El genérico entra en el mercado cuando el fármaco original pierde el derecho de patente, lo que ocurre a los diez años de ponerse a la venta. En ese tiempo, el laboratorio que lanzó el medicamento recoge los frutos de su innovación. Cuando termina ese periodo, si el original quiere seguir financiado en la sanidad pública debe ponerse al precio menor, al de los genéricos que quieran entrar a competir. Precisamente, ese es uno de los problemas que el sector ve, ya que no se ofrece ninguna ventaja de precio frente al de marca, que dispone del 100% del mercado.

Descenso prolongado

Castilla y León registra una caída en su venta de genéricos del 2,7% en una comparativa del cerrado ejercicio con 2016, primer año de la nueva legislación al pasar de suponer el 52,8% a solo el 51,1% el año pasado.

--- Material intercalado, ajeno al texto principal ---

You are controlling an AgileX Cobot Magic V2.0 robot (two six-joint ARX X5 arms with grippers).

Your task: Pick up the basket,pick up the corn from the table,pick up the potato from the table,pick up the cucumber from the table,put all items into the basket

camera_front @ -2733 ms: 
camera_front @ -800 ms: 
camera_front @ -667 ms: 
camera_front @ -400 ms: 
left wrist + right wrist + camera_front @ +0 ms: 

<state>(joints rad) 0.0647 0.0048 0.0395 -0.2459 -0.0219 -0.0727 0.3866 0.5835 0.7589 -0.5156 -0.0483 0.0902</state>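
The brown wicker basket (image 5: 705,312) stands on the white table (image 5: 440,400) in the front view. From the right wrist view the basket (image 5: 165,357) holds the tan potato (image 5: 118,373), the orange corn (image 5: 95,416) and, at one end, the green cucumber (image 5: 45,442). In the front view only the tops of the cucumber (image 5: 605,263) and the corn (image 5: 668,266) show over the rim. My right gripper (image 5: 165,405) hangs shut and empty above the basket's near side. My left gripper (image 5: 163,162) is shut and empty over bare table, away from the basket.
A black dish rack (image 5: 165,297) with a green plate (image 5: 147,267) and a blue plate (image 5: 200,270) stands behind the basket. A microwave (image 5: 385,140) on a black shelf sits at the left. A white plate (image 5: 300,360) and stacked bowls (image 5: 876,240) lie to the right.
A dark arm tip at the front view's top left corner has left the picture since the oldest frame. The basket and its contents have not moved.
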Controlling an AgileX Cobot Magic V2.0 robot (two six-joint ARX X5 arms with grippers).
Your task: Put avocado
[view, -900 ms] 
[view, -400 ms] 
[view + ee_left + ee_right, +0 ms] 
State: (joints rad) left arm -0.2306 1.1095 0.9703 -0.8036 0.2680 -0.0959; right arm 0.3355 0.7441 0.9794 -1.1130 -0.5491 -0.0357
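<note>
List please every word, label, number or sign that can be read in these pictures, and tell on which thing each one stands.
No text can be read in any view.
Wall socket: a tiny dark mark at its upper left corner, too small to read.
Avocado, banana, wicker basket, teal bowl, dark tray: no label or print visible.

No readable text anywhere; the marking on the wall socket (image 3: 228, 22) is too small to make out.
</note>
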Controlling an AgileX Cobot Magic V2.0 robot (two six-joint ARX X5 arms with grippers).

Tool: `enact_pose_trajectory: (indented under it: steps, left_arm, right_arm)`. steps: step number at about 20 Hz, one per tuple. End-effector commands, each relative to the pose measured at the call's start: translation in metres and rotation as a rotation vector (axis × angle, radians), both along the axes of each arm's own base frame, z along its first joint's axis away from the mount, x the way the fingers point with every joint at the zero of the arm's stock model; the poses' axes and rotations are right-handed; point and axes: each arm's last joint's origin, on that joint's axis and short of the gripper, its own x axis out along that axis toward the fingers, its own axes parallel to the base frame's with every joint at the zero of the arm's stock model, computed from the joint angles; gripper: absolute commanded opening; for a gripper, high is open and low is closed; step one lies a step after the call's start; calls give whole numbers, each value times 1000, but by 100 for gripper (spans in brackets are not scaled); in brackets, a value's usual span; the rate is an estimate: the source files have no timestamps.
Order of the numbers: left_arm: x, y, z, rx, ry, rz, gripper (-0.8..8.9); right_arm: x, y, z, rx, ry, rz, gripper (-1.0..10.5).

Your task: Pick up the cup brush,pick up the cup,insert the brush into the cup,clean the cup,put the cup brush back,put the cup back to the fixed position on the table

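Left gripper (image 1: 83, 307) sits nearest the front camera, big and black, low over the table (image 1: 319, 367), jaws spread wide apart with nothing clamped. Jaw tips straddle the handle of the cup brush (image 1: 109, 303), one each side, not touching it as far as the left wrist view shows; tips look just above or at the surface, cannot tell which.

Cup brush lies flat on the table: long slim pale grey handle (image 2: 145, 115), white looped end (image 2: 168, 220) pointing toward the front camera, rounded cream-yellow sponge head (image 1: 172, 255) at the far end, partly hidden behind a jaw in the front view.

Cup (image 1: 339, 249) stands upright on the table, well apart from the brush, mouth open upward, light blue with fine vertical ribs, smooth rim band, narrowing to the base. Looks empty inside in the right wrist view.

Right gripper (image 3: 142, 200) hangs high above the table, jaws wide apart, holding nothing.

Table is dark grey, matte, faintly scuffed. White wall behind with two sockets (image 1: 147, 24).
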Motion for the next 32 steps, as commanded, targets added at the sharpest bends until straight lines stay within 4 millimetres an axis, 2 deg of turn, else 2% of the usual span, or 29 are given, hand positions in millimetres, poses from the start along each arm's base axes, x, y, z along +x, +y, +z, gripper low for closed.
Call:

En 2014, los genéricos acaparaban todavía el 55,54% de los envases dispensados; pero un lustro antes se superaba el 70% de penetración. Posteriormente y de forma progresiva tales fármacos han ido perdiendo peso en la comunidad, con un 55,39% en 2015, un 53,81% en 2016 y un 52,18 % en 2017. En cuanto al importe, pasaron de representar un 27,03% de la factura hace cinco años, a un 24,83% en 2018. El descenso fue correlativo en gasto, del 27,73% en 2015 al 25,46% hace dos años.

Castilla y León tiene una media de 1.485 habitantes por farmacia, un sector que suma 2.426 oficinas. Unos datos que la sitúan por debajo de la media nacional y en tercera posición por la cola, solo Navarra y Extremadura tienen peor proporción, según los datos del estudio de mercado de Iqvia. De forma global, el comercio farmacéutico registra un crecimiento del 2,2% en valores y del 1% en unidades en el acumulado del último año. El crecimiento de Castilla y León es del 2%, el octavo mayor del país y muy lejos del de Andalucía (3,8%) o del de Cantabria (3,3%). Los antitrombóticos y los antidiabéticos siguen siendo las clases que más contribuyen al crecimiento positivo del mercado de prescripción.

Consumo

El número total de recetas en Castilla y León durante el cerrado año 2018 fue de 52.771.977; lo que supone un incremento del 1,69% con respecto al ejercicio anterior. El promedio mensual de las mismas facturadas se situó en 4.397.665 prescripciones de emisión pública. El mayor número de Sacyl se generaron en Salamanca y León, con el 14,52% y 14,51%, respectivamente. Con respecto al año anterior, el consumo de fármacos aumentó el 1,69%. Los mayores incrementos se produjeron en Palencia, con un 3,06%, y Valladolid Oeste, con un 3,04%, y en toda la provincia de esta última con un 1,8%. En ninguna provincia hay descensos.

Durante el pasado ejercicio, se consumieron en Castilla y León 1,85 recetas por paciente al mes; lo que supone un 2,23% más que durante el año anterior. Por área de salud, destacan Ávila, Zamora y El Bierzo, por ser donde se consumen más recetas por persona protegida y mes (2,21, 2,19 y 2,18, respectivamente), mientras que en Valladolid Oeste se utiliza una media de solo 1,48 recetas por persona protegida y mes.

En la provincia palentina se recetan 1,90 al mes por persona; 1,62, en Segovia; 1,93, en Salamanca; 1,62, en Burgos, y 2,04, en el resto de León. En cuanto al gasto farmacéutico, durante el año 2018 la factura en medicamentos de la Gerencia de Salud autonómica fue de 609.350.847 euros, un 2,76% más que durante el año anterior, y en todos los meses hubo un incremento del gasto acumulado. La distribución por zona básica de salud es similar a la de los últimos años y la mayor parte del gasto total farmacéutico se produce en las áreas de León, Salamanca y Burgos, sumando entre las tres el 43,7% del gasto total de la comunidad.